As an aside, back in the 1800s, hospital emergency rooms were often called “accident rooms,” though sometimes they were also called emergency rooms. So just think: if “emergency room” hadn’t overtaken “accident room” as the more common term, George Clooney and Anthony Edwards might have starred in the NBC hit, “AR,” which doesn’t quite have the same ring to it as ER.
There was unfortunately another factor causing house calls to decrease. House calls were becoming a safety issue.
Not for the patient, though the insurance industry would have eventually seen it that way, but for the doctors.
The New York Times has a number of stories from the late 1960s of physicians making house calls and then being beaten and robbed and even shot.
Criminals knew that wealthy doctors made excellent mugging victims.
The Brady Bunch as a Medical Time Capsule
“Is There a Doctor in the House?” is interesting beyond where it fits in the history of doctors making house calls.
The Brady kids, of course, came down with the measles, a worrisome development. You can die from measles. It was big news in the 1960s when Roald Dahl, the children’s author, lost his seven-year-old daughter, Olivia, who died from the disease.
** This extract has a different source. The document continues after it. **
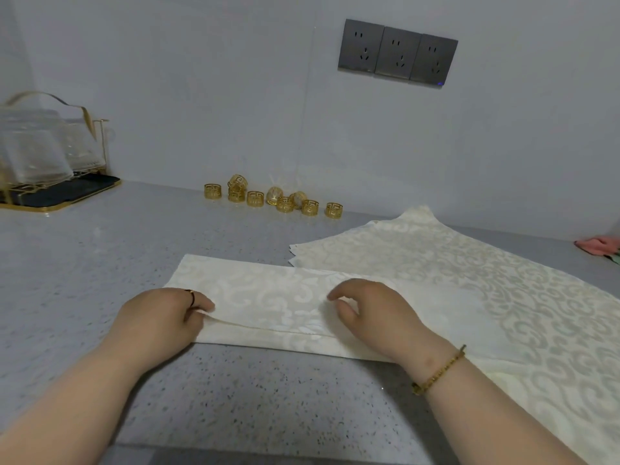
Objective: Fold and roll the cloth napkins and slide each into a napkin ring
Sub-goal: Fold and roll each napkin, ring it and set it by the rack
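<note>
Cream folded napkin: is lying flat on the grey counter, under and between both hands; its right end seems to be overlapping the napkin stack.
Left hand: near-left edge of the top layer is being pinched, fingers curled onto it.
Right hand: heel is being rested on the right part of the cloth; fingers loosely curled, nothing being gripped as far as can be seen.
Skew risk: the smooth weave is being gripped at one end only. If rolling is being started unevenly, layers are likely being shifted and the roll is coming out tapered or too fat for a ring.
Snag risk: napkin stack, lying under and right of the right hand, is possibly being dragged along at the overlap.
Napkin rings: are lying clustered well beyond both hands, by the wall; nothing is being seen in the reach path.
Dish rack: far beyond-left of the left hand.
Pink cloth: far right of the right hand.
</note>
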Available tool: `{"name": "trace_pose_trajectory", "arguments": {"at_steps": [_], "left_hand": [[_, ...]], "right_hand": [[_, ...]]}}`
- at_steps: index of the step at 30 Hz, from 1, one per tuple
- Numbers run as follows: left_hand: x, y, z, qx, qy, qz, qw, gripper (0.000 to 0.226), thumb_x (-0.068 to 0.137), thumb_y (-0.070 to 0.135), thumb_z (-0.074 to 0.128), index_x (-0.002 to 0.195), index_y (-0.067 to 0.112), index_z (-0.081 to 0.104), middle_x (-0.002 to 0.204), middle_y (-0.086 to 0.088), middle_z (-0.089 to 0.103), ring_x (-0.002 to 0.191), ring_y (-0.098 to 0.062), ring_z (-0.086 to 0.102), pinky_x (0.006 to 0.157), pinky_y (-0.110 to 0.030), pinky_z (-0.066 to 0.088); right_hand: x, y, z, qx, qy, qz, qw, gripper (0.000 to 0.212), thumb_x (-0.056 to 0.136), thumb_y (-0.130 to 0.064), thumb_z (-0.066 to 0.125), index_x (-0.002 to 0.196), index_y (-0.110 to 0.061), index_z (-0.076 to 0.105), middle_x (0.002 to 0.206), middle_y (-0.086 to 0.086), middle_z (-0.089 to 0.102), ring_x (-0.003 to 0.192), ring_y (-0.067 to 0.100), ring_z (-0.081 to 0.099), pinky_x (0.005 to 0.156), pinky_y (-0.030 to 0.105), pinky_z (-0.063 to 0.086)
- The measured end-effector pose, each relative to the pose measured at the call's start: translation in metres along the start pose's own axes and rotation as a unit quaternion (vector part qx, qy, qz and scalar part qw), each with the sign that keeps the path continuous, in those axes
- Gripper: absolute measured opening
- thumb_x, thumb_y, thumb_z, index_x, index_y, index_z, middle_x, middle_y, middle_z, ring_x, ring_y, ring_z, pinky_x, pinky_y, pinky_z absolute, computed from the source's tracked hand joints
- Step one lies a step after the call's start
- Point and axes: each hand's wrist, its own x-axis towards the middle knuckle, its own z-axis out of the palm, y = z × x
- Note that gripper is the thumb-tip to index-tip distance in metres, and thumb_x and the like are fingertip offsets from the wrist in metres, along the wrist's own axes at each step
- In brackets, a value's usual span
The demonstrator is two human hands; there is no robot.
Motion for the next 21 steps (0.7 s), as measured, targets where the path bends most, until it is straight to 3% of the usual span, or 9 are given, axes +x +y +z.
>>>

But the mortality rate for measles was fairly low by the late 1960s, and it wasn’t until the 1970s that a formidable vaccine was developed and that kids started getting them regularly. So it is believable that the Bradys hadn’t had their measles vaccines by 1969. Most kids wouldn’t have.
That generally explains why the Bradys weren’t too worried when the measles hit the family. It wasn't seen as too risky of a disease. In fact, the kids were overjoyed to get out of school for a few days. That said, the adults were a little more concerned.
“Hmm, measles,” Alice says, after Peter comes home from school with a fever. “Let’s hope all the others don’t start coming down with it.”
“Oh, that would be terrible,” Carol says.
And then Alice quips: “Right. As the warden of the state prison once said, I sure would hate to see them all break out at once.”
OK, maybe Alice wasn’t too worried.
So if you're like me, and you want to believe The Brady Bunch was a documentary or reality show, and the Bradys were real people, don’t worry. There were still doctors making house calls in 1969. The episode was a little fantastical, but plausible.
But if you’re a Brady skeptic and think that maybe The Brady Bunch wasn't real life but merely a classic TV sitcom, you may have a point. By the late 1960s, doctors were making house calls but on TV far more than real life. And you are right to think that the notion of two doctors making house calls and showing up at the Brady residence at the exact same time was pretty far fetched, even for a sitcom. Even Mike Brady recognized that.
Where to watch this show (at the time of this writing): The Brady Bunch can be found on the cable channel, MeTV, as well as on ParamountPlus.com, which has all five seasons.